▸ **Supplied information**
◇ ◇ ◇ ◇ ◇ ◇ ◇
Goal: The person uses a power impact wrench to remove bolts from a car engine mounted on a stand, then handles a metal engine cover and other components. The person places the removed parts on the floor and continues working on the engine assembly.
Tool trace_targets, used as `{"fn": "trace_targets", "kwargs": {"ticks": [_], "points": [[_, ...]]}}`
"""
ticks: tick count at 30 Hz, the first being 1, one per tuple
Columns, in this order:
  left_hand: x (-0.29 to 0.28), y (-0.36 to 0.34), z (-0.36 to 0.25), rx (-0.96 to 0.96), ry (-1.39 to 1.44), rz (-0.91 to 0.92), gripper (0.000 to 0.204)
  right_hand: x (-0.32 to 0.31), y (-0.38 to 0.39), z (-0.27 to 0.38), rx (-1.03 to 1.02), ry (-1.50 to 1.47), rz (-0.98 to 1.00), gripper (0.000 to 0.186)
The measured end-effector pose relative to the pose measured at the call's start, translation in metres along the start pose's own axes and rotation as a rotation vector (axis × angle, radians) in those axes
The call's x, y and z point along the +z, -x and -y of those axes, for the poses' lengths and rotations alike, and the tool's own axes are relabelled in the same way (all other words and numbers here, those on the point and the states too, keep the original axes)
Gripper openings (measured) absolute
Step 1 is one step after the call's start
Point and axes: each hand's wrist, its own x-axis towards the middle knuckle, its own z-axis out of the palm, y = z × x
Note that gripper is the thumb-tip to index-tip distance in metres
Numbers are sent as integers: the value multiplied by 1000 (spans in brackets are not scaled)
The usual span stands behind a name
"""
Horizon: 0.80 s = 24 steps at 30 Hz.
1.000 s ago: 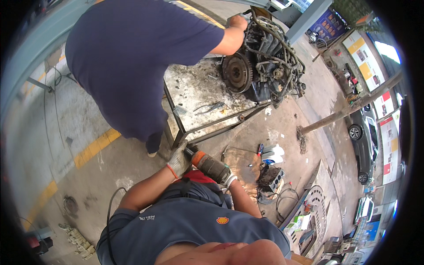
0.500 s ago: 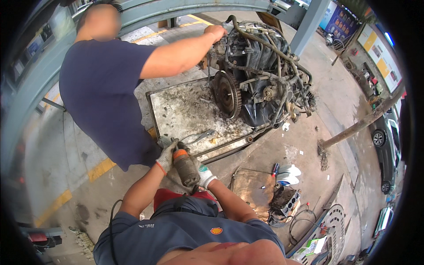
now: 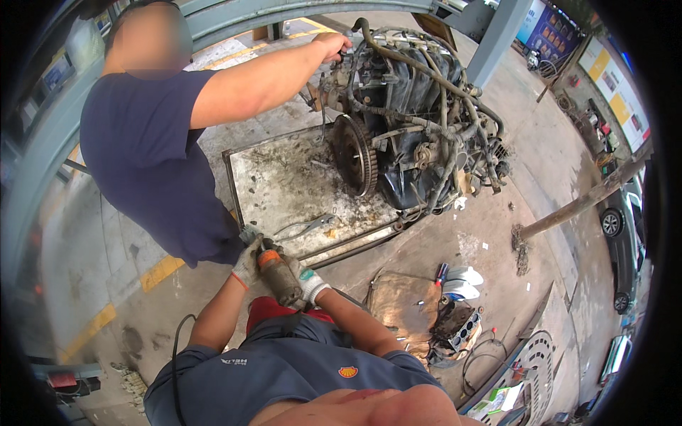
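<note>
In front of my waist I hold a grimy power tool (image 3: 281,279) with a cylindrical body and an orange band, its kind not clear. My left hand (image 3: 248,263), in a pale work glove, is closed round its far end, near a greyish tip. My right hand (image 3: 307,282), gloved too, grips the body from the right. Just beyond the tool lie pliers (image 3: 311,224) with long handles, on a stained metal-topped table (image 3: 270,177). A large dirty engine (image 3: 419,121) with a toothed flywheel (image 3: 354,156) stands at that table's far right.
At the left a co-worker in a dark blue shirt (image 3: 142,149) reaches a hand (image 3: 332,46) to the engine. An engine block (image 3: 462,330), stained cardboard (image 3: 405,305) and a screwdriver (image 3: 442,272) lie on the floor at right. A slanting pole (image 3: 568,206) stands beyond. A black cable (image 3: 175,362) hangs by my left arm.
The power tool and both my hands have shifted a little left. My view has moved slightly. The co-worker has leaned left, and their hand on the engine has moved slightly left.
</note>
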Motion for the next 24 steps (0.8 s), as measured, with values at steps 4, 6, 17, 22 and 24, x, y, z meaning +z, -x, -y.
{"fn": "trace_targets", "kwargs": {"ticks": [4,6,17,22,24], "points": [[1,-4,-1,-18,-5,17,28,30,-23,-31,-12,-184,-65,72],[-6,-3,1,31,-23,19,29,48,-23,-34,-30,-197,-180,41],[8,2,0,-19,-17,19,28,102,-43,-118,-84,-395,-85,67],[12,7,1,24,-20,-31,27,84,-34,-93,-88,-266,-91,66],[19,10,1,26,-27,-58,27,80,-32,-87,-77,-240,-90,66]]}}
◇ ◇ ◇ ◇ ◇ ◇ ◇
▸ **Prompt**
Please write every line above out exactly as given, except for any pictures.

▸ **Reply to the task**
Goal: The person uses a power impact wrench to remove bolts from a car engine mounted on a stand, then handles a metal engine cover and other components. The person places the removed parts on the floor and continues working on the engine assembly.
Tool trace_targets, used as `{"fn": "trace_targets", "kwargs": {"ticks": [_], "points": [[_, ...]]}}`
"""
ticks: tick count at 30 Hz, the first being 1, one per tuple
Columns, in this order:
  left_hand: x (-0.29 to 0.28), y (-0.36 to 0.34), z (-0.36 to 0.25), rx (-0.96 to 0.96), ry (-1.39 to 1.44), rz (-0.91 to 0.92), gripper (0.000 to 0.204)
  right_hand: x (-0.32 to 0.31), y (-0.38 to 0.39), z (-0.27 to 0.38), rx (-1.03 to 1.02), ry (-1.50 to 1.47), rz (-0.98 to 1.00), gripper (0.000 to 0.186)
The measured end-effector pose relative to the pose measured at the call's start, translation in metres along the start pose's own axes and rotation as a rotation vector (axis × angle, radians) in those axes
The call's x, y and z point along the +z, -x and -y of those axes, for the poses' lengths and rotations alike, and the tool's own axes are relabelled in the same way (all other words and numbers here, those on the point and the states too, keep the original axes)
Gripper openings (measured) absolute
Step 1 is one step after the call's start
Point and axes: each hand's wrist, its own x-axis towards the middle knuckle, its own z-axis out of the palm, y = z × x
Note that gripper is the thumb-tip to index-tip distance in metres
Numbers are sent as integers: the value multiplied by 1000 (spans in brackets are not scaled)
The usual span stands behind a name
"""
Horizon: 0.80 s = 24 steps at 30 Hz.
1.000 s ago: 
0.500 s ago: 
now: 
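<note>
In front of my waist I hold a grimy power tool (image 3: 281,279) with a cylindrical body and an orange band, its kind not clear. My left hand (image 3: 248,263), in a pale work glove, is closed round its far end, near a greyish tip. My right hand (image 3: 307,282), gloved too, grips the body from the right. Just beyond the tool lie pliers (image 3: 311,224) with long handles, on a stained metal-topped table (image 3: 270,177). A large dirty engine (image 3: 419,121) with a toothed flywheel (image 3: 354,156) stands at that table's far right.
At the left a co-worker in a dark blue shirt (image 3: 142,149) reaches a hand (image 3: 332,46) to the engine. An engine block (image 3: 462,330), stained cardboard (image 3: 405,305) and a screwdriver (image 3: 442,272) lie on the floor at right. A slanting pole (image 3: 568,206) stands beyond. A black cable (image 3: 175,362) hangs by my left arm.
The power tool and both my hands have shifted a little left. My view has moved slightly. The co-worker has leaned left, and their hand on the engine has moved slightly left.
</note>
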Motion for the next 24 steps (0.8 s), as measured, with values at steps 4, 6, 17, 22 and 24, x, y, z meaning +z, -x, -y.
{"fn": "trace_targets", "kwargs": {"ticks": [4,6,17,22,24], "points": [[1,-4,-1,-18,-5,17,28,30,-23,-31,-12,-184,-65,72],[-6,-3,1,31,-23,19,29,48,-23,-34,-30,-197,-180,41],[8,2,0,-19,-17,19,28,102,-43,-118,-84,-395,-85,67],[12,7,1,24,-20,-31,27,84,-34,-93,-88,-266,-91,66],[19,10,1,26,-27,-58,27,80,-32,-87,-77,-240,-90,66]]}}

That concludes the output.